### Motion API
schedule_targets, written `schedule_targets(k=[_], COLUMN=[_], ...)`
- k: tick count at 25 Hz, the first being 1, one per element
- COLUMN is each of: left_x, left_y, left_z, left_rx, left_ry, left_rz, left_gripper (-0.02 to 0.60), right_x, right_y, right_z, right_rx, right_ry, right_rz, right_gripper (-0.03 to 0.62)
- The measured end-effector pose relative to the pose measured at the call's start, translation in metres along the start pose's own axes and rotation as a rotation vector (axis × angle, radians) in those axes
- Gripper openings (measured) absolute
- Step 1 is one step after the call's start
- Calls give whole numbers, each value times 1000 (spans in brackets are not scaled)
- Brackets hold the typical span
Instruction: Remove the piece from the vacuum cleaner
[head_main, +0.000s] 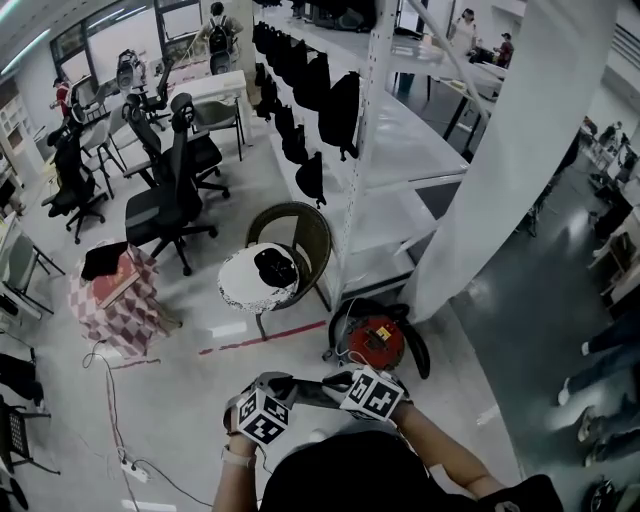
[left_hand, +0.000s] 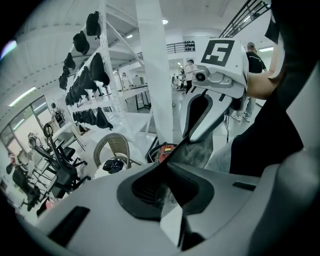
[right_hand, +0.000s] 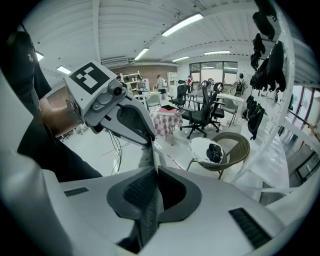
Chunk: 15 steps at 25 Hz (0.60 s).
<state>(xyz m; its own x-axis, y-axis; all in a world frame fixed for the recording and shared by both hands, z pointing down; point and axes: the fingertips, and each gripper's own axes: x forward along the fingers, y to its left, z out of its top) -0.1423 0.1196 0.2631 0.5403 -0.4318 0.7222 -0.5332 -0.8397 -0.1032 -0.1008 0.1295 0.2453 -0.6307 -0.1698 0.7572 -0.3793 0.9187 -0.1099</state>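
Note:
The vacuum cleaner (head_main: 378, 340), a red and black canister, sits on the floor by the shelf foot, and its red top also shows in the left gripper view (left_hand: 165, 150). Above the floor in front of me hangs a limp grey fabric piece (head_main: 308, 390), stretched between both grippers. My left gripper (head_main: 285, 388) is shut on one end (left_hand: 172, 195). My right gripper (head_main: 335, 388) is shut on the other end (right_hand: 150, 200). The fabric (left_hand: 200, 147) runs from my left jaws up to the right gripper's fingers (left_hand: 197, 115). In the right gripper view it (right_hand: 146, 155) rises to the left gripper's fingers (right_hand: 135, 120).
A wicker chair (head_main: 305, 225) with a white cushion and a black cap stands just beyond the vacuum. A white shelving rack (head_main: 370, 150) hung with black bags runs back on the right. Office chairs (head_main: 170, 200) and a checkered box (head_main: 115, 300) stand left. A power strip (head_main: 132, 468) lies near my feet.

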Motion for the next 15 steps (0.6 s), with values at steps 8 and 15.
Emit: schedule_targets(k=[8, 15], left_x=[-1, 3], left_y=[-8, -19], left_z=[1, 0], left_rx=[11, 3], left_ry=[-7, -16], left_rz=[11, 13], left_gripper=[54, 54], right_x=[0, -8], right_y=[4, 15], right_z=[-8, -13], right_rx=[-31, -32], right_ry=[-11, 4], right_rz=[-27, -29], right_gripper=[41, 40])
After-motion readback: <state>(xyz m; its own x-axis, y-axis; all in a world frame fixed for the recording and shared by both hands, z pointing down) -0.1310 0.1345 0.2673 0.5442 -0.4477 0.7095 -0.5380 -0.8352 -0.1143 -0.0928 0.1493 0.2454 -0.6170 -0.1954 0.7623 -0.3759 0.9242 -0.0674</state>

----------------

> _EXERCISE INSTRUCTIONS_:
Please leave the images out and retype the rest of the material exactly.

> _SOLUTION FOR THIS TASK_:
### Motion API
schedule_targets, written `schedule_targets(k=[_], COLUMN=[_], ...)`
- k: tick count at 25 Hz, the first being 1, one per element
- COLUMN is each of: left_x, left_y, left_z, left_rx, left_ry, left_rz, left_gripper (-0.02 to 0.60), right_x, right_y, right_z, right_rx, right_ry, right_rz, right_gripper (-0.03 to 0.62)
- The measured end-effector pose relative to the pose measured at the call's start, translation in metres along the start pose's own axes and rotation as a rotation vector (axis × angle, radians) in those axes
- Gripper openings (measured) absolute
- Step 1 is one step after the call's start
- Calls give whole numbers, each value times 1000 (spans in brackets are not scaled)
- Brackets hold the typical span
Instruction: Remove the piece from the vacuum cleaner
[head_main, +0.000s] 
[left_hand, +0.000s] 
[right_hand, +0.000s] 
Chunk: 15 steps at 25 Hz (0.60 s).
<state>(xyz m; its own x-axis, y-axis; all in a world frame fixed for the recording and shared by both hands, z pointing down; point and axes: the fingertips, and each gripper's own axes: x forward along the fingers, y to its left, z out of its top) -0.1423 0.1196 0.2631 0.5403 -0.4318 0.7222 -0.5332 -0.8397 -0.1032 -0.1008 0.1295 0.2453 -0.6307 -0.1698 0.7572 -0.3793 0.9187 -0.1099</state>
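Note:
The vacuum cleaner (head_main: 378, 340), a red and black canister, sits on the floor by the shelf foot, and its red top also shows in the left gripper view (left_hand: 165, 150). Above the floor in front of me hangs a limp grey fabric piece (head_main: 308, 390), stretched between both grippers. My left gripper (head_main: 285, 388) is shut on one end (left_hand: 172, 195). My right gripper (head_main: 335, 388) is shut on the other end (right_hand: 150, 200). The fabric (left_hand: 200, 147) runs from my left jaws up to the right gripper's fingers (left_hand: 197, 115). In the right gripper view it (right_hand: 146, 155) rises to the left gripper's fingers (right_hand: 135, 120).
A wicker chair (head_main: 305, 225) with a white cushion and a black cap stands just beyond the vacuum. A white shelving rack (head_main: 370, 150) hung with black bags runs back on the right. Office chairs (head_main: 170, 200) and a checkered box (head_main: 115, 300) stand left. A power strip (head_main: 132, 468) lies near my feet.
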
Motion for the next 15 steps (0.6 s), with values at steps 8 and 15.
Emit: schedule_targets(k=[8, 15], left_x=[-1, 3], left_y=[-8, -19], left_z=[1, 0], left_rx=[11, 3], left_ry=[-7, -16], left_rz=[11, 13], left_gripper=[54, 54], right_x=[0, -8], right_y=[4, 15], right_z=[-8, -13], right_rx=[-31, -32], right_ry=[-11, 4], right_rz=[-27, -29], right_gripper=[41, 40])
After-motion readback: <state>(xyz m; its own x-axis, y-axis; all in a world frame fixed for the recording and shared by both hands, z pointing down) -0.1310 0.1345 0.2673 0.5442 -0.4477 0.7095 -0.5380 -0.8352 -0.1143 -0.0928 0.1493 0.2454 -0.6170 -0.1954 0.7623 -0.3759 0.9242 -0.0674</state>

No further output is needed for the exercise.